1.2 Other Defined Terms. The following terms shall have the
meanings defined for such terms in the Sections set forth below:

Defined Term Location of Definition

2003 Balance Sheet Section 4.5(a)
AAA Section 9.4(b)
Agreement Preamble
Allocation Section 6.1(b)(ii)
Business Recitals
Buyer Preamble
Buyer Notice Section 9.3(a)
Cap Section 9.1(a)
Closing Section 2.1(a)
Closing Date Section 2.1(a)
Closing Date Consideration Section 3(a)
Consideration Section 3
Company Recitals
Company Common Stock Recitals
Damages Section 9.2(a)
Financial Statements Section 4.5
Indemnified Person Section 9.2(a)
Intellectual Property Rights Section 4.17(a)
IRS Section 4.18(a)
June 30 Balance Sheet Section 4.5(b)
Laws Section 4.16
Material Contracts Section 4.12(o)
Metrologic Section 6.4(j)
Owned Assets Section 4.10(a)
Personal Property Leases Section 4.9(b)
Post-Closing Returns Section 6.1(d)
Real Estate Leases Section 4.9(a)
Section 338(h)(10) Election Section 6.1(a)
Seller Preamble
Seller's Shares Recitals
Sellers Preamble
Sellers' Representative Section 9.6(a)
Shares Section 4.2(a)
Territory Section 6.4(c)(i)
Threshold Section 9.1(b)
Transition Services Agreement Section 6.4(a)


1.3 Usage of Terms. Except where the context otherwise requires, words
importing the singular number shall include the plural number and vice versa.

1.4 References to Sections, Exhibit and Schedules. All references in
this Agreement to Sections (and other subdivisions), Exhibit and Schedules refer
to the corresponding Sections (and other subdivisions), Exhibit and Schedules of
or attached to this Agreement, unless the context expressly, or by necessary
implication otherwise requires.

2. Purchase and Sale of Shares.

2.1 Purchase and Sale. Subject to the terms and conditions of this
Agreement, on the Closing Date, each Seller shall sell, transfer, assign, convey
and deliver to Buyer and Buyer shall purchase from each Seller such Seller's
Shares, in each case, free and clear of all Liens. The closing of the purchase
and sale of the Shares (the "Closing") shall take place simultaneously with the
execution of this Agreement or on such other date and time as the parties may
mutually agree (the "Closing Date").

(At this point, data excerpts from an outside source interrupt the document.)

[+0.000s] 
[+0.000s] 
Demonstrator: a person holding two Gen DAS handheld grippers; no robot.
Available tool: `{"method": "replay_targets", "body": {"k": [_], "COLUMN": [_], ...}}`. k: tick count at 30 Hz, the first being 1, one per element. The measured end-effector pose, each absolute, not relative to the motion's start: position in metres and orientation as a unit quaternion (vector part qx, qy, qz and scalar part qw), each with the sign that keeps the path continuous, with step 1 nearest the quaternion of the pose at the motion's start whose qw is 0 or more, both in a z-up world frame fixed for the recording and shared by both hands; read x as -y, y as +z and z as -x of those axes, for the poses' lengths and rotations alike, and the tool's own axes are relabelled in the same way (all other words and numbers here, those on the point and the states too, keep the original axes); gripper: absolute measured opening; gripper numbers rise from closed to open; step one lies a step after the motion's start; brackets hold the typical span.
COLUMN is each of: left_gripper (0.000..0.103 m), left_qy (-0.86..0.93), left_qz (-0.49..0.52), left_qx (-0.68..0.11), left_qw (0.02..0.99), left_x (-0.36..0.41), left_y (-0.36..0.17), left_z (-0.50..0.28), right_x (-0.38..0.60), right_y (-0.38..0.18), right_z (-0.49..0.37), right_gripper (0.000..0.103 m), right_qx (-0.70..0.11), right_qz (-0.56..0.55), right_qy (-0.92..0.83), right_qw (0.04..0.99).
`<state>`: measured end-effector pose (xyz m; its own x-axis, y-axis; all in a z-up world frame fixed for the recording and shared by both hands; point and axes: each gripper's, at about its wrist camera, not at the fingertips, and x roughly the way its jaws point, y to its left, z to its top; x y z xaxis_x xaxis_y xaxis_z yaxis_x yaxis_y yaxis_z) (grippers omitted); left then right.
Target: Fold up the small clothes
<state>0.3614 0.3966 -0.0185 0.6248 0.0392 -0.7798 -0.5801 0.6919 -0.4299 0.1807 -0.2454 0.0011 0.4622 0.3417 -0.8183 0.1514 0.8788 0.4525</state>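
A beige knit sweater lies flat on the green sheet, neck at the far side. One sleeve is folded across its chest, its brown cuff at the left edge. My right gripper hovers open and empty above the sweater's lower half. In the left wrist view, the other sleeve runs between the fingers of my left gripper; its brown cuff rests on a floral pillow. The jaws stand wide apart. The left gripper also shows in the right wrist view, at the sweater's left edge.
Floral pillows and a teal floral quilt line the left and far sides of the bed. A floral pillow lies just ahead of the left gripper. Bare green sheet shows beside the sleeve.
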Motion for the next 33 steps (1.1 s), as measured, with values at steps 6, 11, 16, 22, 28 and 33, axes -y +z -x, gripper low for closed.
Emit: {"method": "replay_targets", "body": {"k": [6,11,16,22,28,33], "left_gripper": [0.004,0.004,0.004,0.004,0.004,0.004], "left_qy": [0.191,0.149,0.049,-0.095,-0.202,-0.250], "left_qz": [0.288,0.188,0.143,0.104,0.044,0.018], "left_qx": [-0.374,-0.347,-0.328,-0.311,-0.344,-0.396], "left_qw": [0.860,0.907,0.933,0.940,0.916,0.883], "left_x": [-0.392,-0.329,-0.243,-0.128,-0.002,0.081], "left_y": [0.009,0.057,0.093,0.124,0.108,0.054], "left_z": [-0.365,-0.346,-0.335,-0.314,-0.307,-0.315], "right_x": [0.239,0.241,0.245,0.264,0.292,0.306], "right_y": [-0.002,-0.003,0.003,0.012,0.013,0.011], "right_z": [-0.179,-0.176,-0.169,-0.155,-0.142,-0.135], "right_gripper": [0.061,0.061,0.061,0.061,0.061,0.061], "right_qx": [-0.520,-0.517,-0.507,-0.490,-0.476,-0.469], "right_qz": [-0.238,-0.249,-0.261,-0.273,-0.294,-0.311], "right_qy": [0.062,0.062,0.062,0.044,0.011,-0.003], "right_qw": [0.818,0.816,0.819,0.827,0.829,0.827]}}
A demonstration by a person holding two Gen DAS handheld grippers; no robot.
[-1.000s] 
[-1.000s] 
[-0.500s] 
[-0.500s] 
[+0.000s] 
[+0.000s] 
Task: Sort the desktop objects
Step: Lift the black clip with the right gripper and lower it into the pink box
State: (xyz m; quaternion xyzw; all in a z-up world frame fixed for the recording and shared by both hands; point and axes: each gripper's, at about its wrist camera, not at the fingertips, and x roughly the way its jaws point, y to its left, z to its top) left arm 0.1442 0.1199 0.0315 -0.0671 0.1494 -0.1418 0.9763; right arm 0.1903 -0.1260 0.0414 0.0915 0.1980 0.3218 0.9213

At the Closing, Sellers (through Sellers'
Representative) shall deliver to Buyer stock certificates representing the
Shares along with fully executed stock powers or assignments separate from
certificates and Buyer shall pay the Closing Date Consideration to Sellers in
accordance with Schedule A.

2.2 Further Assurances. If, at any time after the Closing Date,
Buyer shall consider or be advised that any deeds, bills of sale, assignments or
assurances or any other acts or things are necessary, desirable or proper (a) to
vest, perfect or confirm, of record or otherwise, in Buyer its right to, and,
title or interest in, the Shares or (b) otherwise to carry out the purposes of
this Agreement, Buyer shall so advise Sellers' Representative in writing, and
Sellers thereupon shall promptly execute and deliver all such deeds, bills of
sale, assignments and assurances and do all such other acts and things
necessary, desirable or proper to vest, perfect or confirm Buyer's right, title
or interest in, to or under the Shares and otherwise to carry out the purposes
of this Agreement.

3. Consideration.

(a) On the Closing Date, the Buyer shall deliver to Sellers
by wire transfer (in accordance with the wire instructions set forth on Exhibit
A) of immediately available funds, the amount of Nine Million Fifty Thousand
Dollars ($9,050,000) (the "Closing Date Consideration").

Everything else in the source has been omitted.